A short introduction to narrative therapy
Narrative Therapy is non-blaming, respectful and sees people as experts in their own lives. A narrative therapy conversation is influential in working with the person to move away from the often repeated list of difficulties and concerns to consider other ways of viewing what’s happening in their lives.
Bringing descriptions to the fore
In narrative therapy we ask a person how descriptions of them effect their lives and whether those effects fit in with what is important to them. The conversation is externalised, this means the description is separate from the person. So questions might be “How does ADHD work in your life? ”; “How would you describe this ADHD? ”; “Do you have a name for this ADHD? ”; “Are there times when ADHD isn’t around? ”. These conversations create a space between a person and a description so that the person can consider their relationship with that description rather than become that description- a change from being anxious to anxiety being around in your life.

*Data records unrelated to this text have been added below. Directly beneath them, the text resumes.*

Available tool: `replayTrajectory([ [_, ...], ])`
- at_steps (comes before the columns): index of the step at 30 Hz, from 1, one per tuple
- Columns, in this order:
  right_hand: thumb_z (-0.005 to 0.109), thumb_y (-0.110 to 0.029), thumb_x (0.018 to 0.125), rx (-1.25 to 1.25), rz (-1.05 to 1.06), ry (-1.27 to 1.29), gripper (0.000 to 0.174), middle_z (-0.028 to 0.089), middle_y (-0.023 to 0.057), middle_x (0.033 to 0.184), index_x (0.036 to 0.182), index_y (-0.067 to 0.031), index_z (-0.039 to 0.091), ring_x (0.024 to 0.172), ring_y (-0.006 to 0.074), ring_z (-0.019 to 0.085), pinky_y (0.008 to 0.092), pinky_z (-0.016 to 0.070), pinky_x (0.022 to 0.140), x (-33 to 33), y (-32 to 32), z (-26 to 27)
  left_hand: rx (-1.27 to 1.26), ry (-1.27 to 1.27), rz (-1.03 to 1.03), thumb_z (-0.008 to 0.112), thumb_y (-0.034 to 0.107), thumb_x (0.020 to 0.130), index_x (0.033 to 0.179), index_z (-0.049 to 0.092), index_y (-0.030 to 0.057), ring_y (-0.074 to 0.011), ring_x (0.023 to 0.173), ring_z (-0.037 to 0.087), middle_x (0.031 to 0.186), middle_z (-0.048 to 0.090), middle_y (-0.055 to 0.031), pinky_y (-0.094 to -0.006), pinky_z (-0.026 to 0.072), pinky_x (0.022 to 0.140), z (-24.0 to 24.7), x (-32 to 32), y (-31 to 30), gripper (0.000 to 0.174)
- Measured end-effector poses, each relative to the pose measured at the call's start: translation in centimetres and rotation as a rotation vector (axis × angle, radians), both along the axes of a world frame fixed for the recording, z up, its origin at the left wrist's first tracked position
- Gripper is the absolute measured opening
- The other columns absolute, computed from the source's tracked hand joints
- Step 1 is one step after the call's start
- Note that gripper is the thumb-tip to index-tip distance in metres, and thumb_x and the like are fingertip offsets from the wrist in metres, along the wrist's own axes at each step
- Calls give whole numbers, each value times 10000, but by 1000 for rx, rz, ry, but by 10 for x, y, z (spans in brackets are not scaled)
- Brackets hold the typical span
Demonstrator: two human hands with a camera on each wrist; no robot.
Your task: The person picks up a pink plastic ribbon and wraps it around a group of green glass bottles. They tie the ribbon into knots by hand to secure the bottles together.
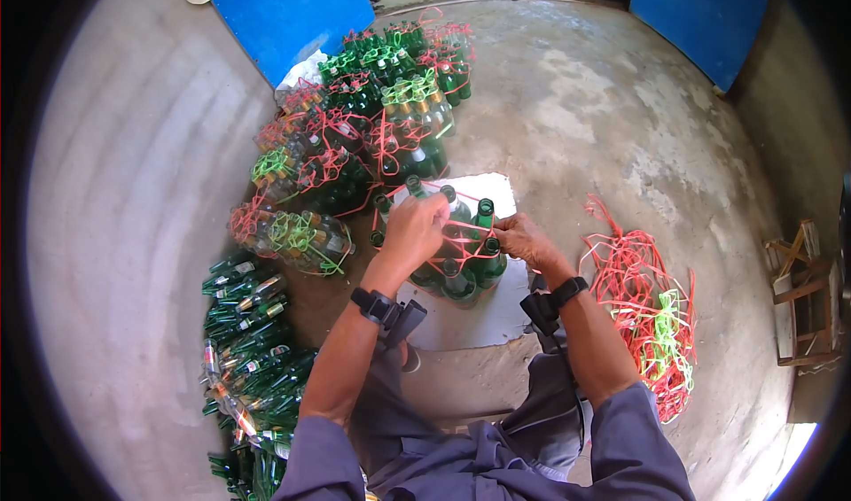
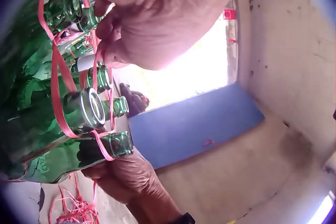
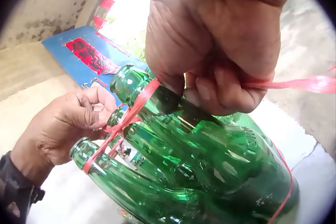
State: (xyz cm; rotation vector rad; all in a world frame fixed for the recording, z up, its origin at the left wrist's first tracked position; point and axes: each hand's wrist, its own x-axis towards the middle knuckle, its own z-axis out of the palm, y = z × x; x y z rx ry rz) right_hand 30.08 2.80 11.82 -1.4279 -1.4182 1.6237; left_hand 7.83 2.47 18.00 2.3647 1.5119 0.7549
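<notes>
Several green glass bottles (image 1: 459, 279) stand upright in a cluster, with red plastic strapping (image 3: 128, 111) looped and crossed around their necks. My left hand (image 1: 413, 231) is over the far left side of the cluster. In the right wrist view, its thumb and fingers (image 3: 92, 109) pinch the strapping beside a bottle neck. On the right side of the cluster, my right hand (image 1: 529, 240) has its fingers curled tightly round a red strap (image 3: 299, 84), whose free length trails out to the right. In the left wrist view, bottles partly hide the right hand's fingers.
The cluster stands on a white board (image 1: 443, 328). Tied bottle bundles (image 1: 355, 138) crowd the floor beyond, on the left. Loose green bottles (image 1: 253, 350) lie piled at the near left. A heap of red and green strapping (image 1: 643, 324) lies right, near a wooden stool (image 1: 805, 297).
</notes>
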Motion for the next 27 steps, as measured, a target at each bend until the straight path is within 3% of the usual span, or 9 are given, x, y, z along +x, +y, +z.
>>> replayTrajectory([
  [4,782,-353,816,9,-14,13,392,636,27,671,873,34,765,582,92,500,285,405,531,0,-5,9,89,87,-30,613,-20,764,797,632,86,-336,764,622,772,675,-124,-458,437,683,-10,2,5,112],
  [6,735,-365,876,-46,-15,81,339,480,-68,566,772,-42,726,476,39,328,242,243,435,1,-6,1,127,232,-6,623,12,766,791,662,105,-333,746,610,756,660,-132,-449,402,694,-15,4,4,104],
  [10,738,-334,873,-136,-198,273,323,427,-68,546,780,-30,674,450,40,316,238,230,416,-1,-11,-18,214,196,15,615,26,768,791,689,123,-327,729,600,724,637,-137,-439,394,701,-15,5,-4,124],
  [12,816,-245,754,-170,-375,225,326,500,-21,591,830,36,670,446,45,345,239,212,394,4,-10,-18,181,174,13,605,20,767,835,698,125,-326,759,608,714,621,-129,-434,398,715,-16,4,-8,156],
  [15,801,-195,778,-207,-350,415,244,436,-45,568,767,-23,628,427,41,313,242,187,386,20,-15,-5,189,95,-7,590,24,768,869,699,111,-321,820,628,763,652,-121,-432,411,777,-19,2,-13,172],
  [19,790,-164,798,-311,-294,474,270,386,-61,558,698,-72,556,419,39,289,250,170,384,20,-32,18,205,-10,54,591,46,772,942,695,106,-301,932,634,873,684,-102,-454,402,881,-18,16,-28,208],
  [22,785,-171,811,-336,-319,520,307,388,-57,557,678,-90,520,416,41,293,251,167,386,12,-37,23,136,-22,-43,643,105,775,1067,659,104,-295,1120,580,1090,671,-78,-543,334,1016,-6,31,-53,293],
  [25,761,-143,820,-294,-360,592,276,396,-52,561,682,-93,528,413,50,300,248,172,386,1,-41,28,235,68,-76,691,106,759,1082,653,101,-322,1159,563,1105,669,-76,-525,334,1036,-11,34,-59,325],
  [27,722,-91,823,-262,-403,631,244,393,-49,577,683,-99,522,410,59,296,246,174,386,-4,-42,28,192,-1,-99,720,81,746,1108,644,109,-336,1187,539,1112,656,-68,-493,359,1035,-20,34,-56,371],
])
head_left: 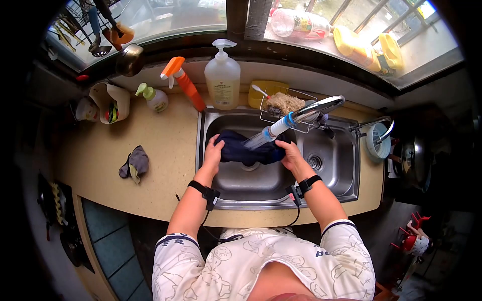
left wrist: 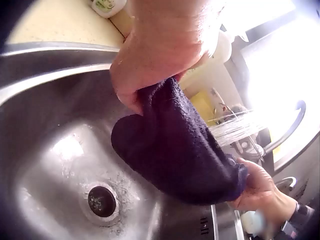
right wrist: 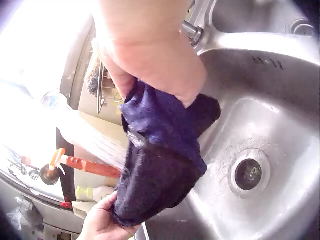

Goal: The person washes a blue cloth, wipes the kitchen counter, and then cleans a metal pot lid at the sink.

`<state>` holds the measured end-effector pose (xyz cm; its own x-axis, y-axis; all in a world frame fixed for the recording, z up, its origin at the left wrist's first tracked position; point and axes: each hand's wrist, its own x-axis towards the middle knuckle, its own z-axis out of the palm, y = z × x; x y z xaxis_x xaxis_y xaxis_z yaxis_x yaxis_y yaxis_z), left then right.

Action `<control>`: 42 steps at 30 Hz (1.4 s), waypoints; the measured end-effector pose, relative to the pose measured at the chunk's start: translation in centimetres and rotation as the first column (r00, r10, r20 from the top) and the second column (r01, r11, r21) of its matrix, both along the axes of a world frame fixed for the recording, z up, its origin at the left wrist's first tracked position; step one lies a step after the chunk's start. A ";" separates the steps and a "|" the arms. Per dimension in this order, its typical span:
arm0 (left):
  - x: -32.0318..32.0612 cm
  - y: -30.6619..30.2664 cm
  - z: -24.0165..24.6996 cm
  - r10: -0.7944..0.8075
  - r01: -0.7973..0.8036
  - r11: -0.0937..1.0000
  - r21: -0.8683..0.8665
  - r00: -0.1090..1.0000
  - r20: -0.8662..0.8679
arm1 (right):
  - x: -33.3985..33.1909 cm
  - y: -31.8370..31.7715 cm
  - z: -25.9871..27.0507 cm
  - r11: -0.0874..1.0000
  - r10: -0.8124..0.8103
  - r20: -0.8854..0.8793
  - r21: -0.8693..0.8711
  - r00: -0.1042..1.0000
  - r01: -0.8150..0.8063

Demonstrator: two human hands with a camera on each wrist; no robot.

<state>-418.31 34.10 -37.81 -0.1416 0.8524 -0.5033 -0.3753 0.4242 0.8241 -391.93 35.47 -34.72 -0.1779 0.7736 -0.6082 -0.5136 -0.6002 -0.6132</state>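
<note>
A dark navy cloth is stretched between both hands over the left sink basin, under water spraying from the faucet head. My left hand grips its left end and my right hand grips its right end. In the left wrist view the cloth hangs in a fold from the left hand, with the right hand at the far end. The right wrist view shows the wet cloth bunched under the right hand, the left hand at the other end.
The steel sink has a second basin at right. Behind it stand a large pump bottle, an orange spray bottle and a wire rack holding a scrubber. A small grey cloth lies on the left counter.
</note>
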 end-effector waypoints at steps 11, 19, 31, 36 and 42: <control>4.1 -1.7 -1.4 -0.580 0.559 0.811 -0.171 0.732 -0.357 | -5.6 -1.9 3.0 0.895 0.413 0.131 0.127 0.901 -0.428; 5.0 -1.5 -7.5 -0.422 0.472 0.881 0.022 0.764 0.488 | -7.0 -4.8 6.2 0.714 0.591 0.096 0.401 0.801 -0.574; 2.9 0.1 -2.4 -0.516 0.619 0.779 0.100 0.542 0.664 | -2.2 -0.8 1.2 0.717 0.664 0.278 0.024 0.694 -0.696; 1.0 0.8 -1.0 -0.559 0.702 0.699 -0.134 0.654 0.510 | -3.6 -0.8 2.8 0.851 0.498 0.205 0.069 0.842 -0.520; 0.5 -1.3 0.3 -0.422 0.592 0.796 -0.123 0.690 0.588 | -3.6 0.9 3.1 0.966 0.258 -0.104 0.056 0.960 -0.254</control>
<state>-417.79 32.76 -37.56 0.6170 0.5206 -0.5902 -0.3509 0.8532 0.3858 -395.50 36.41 -31.66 -0.4369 0.7175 -0.5425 -0.4113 -0.6957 -0.5889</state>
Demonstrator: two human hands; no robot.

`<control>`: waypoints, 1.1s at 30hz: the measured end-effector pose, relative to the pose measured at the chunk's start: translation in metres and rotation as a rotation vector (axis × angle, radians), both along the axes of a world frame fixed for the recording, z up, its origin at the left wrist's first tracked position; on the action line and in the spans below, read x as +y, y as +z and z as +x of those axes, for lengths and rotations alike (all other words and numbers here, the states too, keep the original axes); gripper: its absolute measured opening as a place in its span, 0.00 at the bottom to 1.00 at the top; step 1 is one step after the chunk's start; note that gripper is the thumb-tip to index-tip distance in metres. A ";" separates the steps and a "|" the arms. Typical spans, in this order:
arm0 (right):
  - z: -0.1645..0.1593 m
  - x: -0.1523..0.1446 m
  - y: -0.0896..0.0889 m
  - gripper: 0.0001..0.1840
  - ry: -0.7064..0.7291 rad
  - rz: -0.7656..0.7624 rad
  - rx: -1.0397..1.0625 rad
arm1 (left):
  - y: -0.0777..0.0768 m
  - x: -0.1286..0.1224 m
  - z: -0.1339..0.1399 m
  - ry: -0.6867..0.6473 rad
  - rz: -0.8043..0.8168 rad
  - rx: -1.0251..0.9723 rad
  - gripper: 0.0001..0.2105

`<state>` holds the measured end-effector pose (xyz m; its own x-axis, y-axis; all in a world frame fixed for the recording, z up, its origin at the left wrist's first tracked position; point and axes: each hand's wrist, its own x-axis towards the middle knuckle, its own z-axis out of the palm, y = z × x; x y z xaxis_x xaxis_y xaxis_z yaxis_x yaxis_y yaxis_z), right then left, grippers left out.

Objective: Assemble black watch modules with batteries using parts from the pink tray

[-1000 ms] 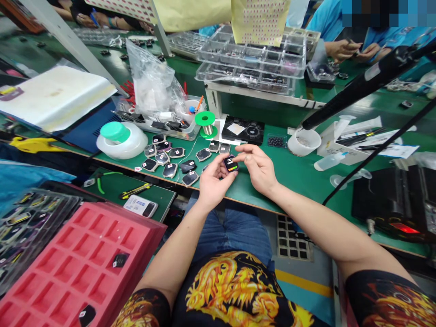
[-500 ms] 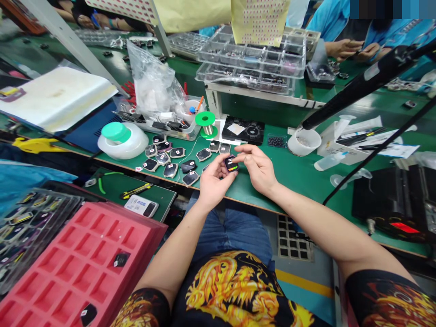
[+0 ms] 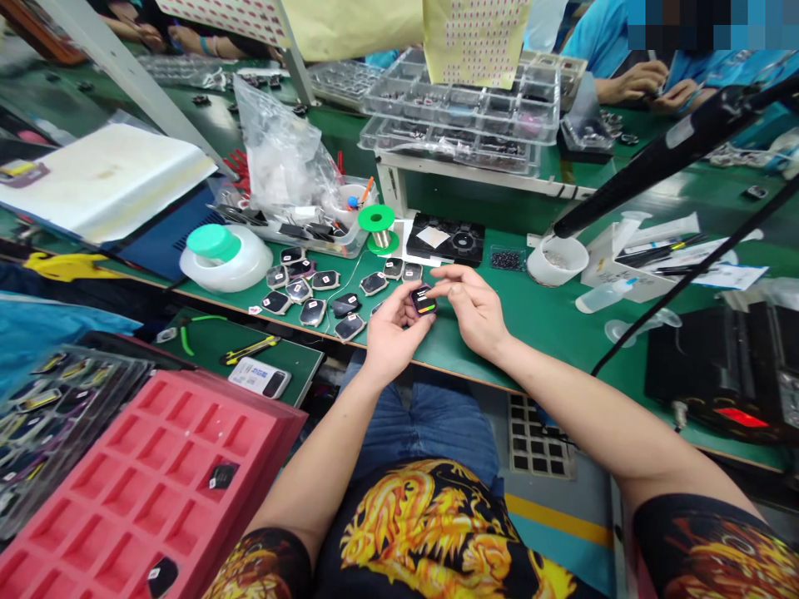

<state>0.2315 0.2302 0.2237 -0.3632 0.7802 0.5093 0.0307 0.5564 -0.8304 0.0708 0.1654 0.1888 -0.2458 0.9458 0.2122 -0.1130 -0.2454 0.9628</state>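
A small smartwatch (image 3: 424,300), its screen lit with white text and a green-and-orange bar, is held near the bench's front edge. My left hand (image 3: 398,330) grips it between thumb and fingers. From the right, my right hand (image 3: 473,314) reaches over with a fingertip at the screen; its fingers are apart and hold nothing I can see. Left of my hands, several watch bodies with dark faces (image 3: 312,313) lie on the green bench, many bearing small white stickers. A dark watch face without a light frame (image 3: 344,305) rests among them.
A solder spool (image 3: 377,230) and black fixture (image 3: 445,240) stand behind my hands. White bottle (image 3: 225,259) is left, white cup (image 3: 558,259) right. A black hose (image 3: 649,158) slants over the right side. Red foam tray (image 3: 156,449) lies lower left. Co-workers' hands (image 3: 649,87) show across the bench.
My hands and the smartwatch stay almost still, and the screen looks the same. Across the bench, a co-worker's hands have shifted, one now raised with a thin tool.
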 end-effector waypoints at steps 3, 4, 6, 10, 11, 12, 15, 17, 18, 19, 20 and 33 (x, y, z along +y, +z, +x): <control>0.000 0.000 0.001 0.27 -0.016 0.003 -0.006 | 0.001 0.000 0.000 0.003 -0.004 0.016 0.28; 0.000 0.000 0.001 0.27 -0.017 0.004 -0.006 | 0.001 0.000 0.000 0.005 -0.006 0.022 0.28; 0.000 0.000 0.000 0.27 -0.019 0.005 -0.006 | 0.001 0.000 0.000 0.009 -0.009 0.028 0.28; 0.000 0.000 0.000 0.26 -0.016 0.010 0.003 | 0.000 -0.001 0.000 0.012 -0.008 0.026 0.28; 0.000 0.000 -0.001 0.25 -0.014 0.012 0.006 | 0.000 -0.001 0.000 0.011 -0.007 0.025 0.28; 0.000 0.000 -0.001 0.25 -0.013 0.013 0.007 | 0.000 -0.001 0.000 0.010 -0.006 0.024 0.28; 0.000 0.000 -0.001 0.26 -0.021 0.010 -0.005 | 0.000 -0.001 0.000 0.010 -0.006 0.025 0.28; 0.000 0.000 -0.001 0.26 -0.026 0.008 -0.011 | 0.000 0.000 0.000 0.013 -0.010 0.028 0.28; 0.000 0.000 -0.001 0.26 -0.025 0.008 -0.012 | 0.000 -0.001 0.000 0.014 -0.013 0.029 0.28; 0.000 0.000 -0.001 0.26 -0.024 0.010 -0.012 | 0.000 -0.001 0.000 0.014 -0.015 0.029 0.28; 0.000 0.000 -0.001 0.26 -0.022 0.013 -0.011 | 0.000 -0.001 0.000 0.014 -0.016 0.029 0.28; 0.000 0.000 -0.001 0.25 0.000 0.024 -0.005 | 0.000 0.000 0.000 0.004 -0.016 0.021 0.28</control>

Narrative therapy conversations work to build rich descriptions of the particular details of each person’s experience. It makes no assumptions about what particular descriptions mean. The only way you can know what grief is like for one person is to ask them about it, but it is to ask in a way that gives them more knowledge and expertise in living their life in a way that fits in with their commitments and principles.
We’re not just one story
Narrative Therapy stands against a totalising story that can take over the way a person is viewed and the way a person sees themselves. Totalising stories can become the only conversation that surrounds a person especially when that story presents the person as a problem. Narrative therapy sees lives as multi storied and talks with people about these other stories in their lives, their preferred stories, the history of these stories, the people who would know about these different stories that have been hidden by the totalising stories.
A key principle of narrative therapy is curiosity, asking questions to which we genuinely don’t know the answer. The direction of the conversation is unknown, it is led by the person not by the therapist and the therapist is checking out how the conversation is going for them and whether there is a different question that might be helpful.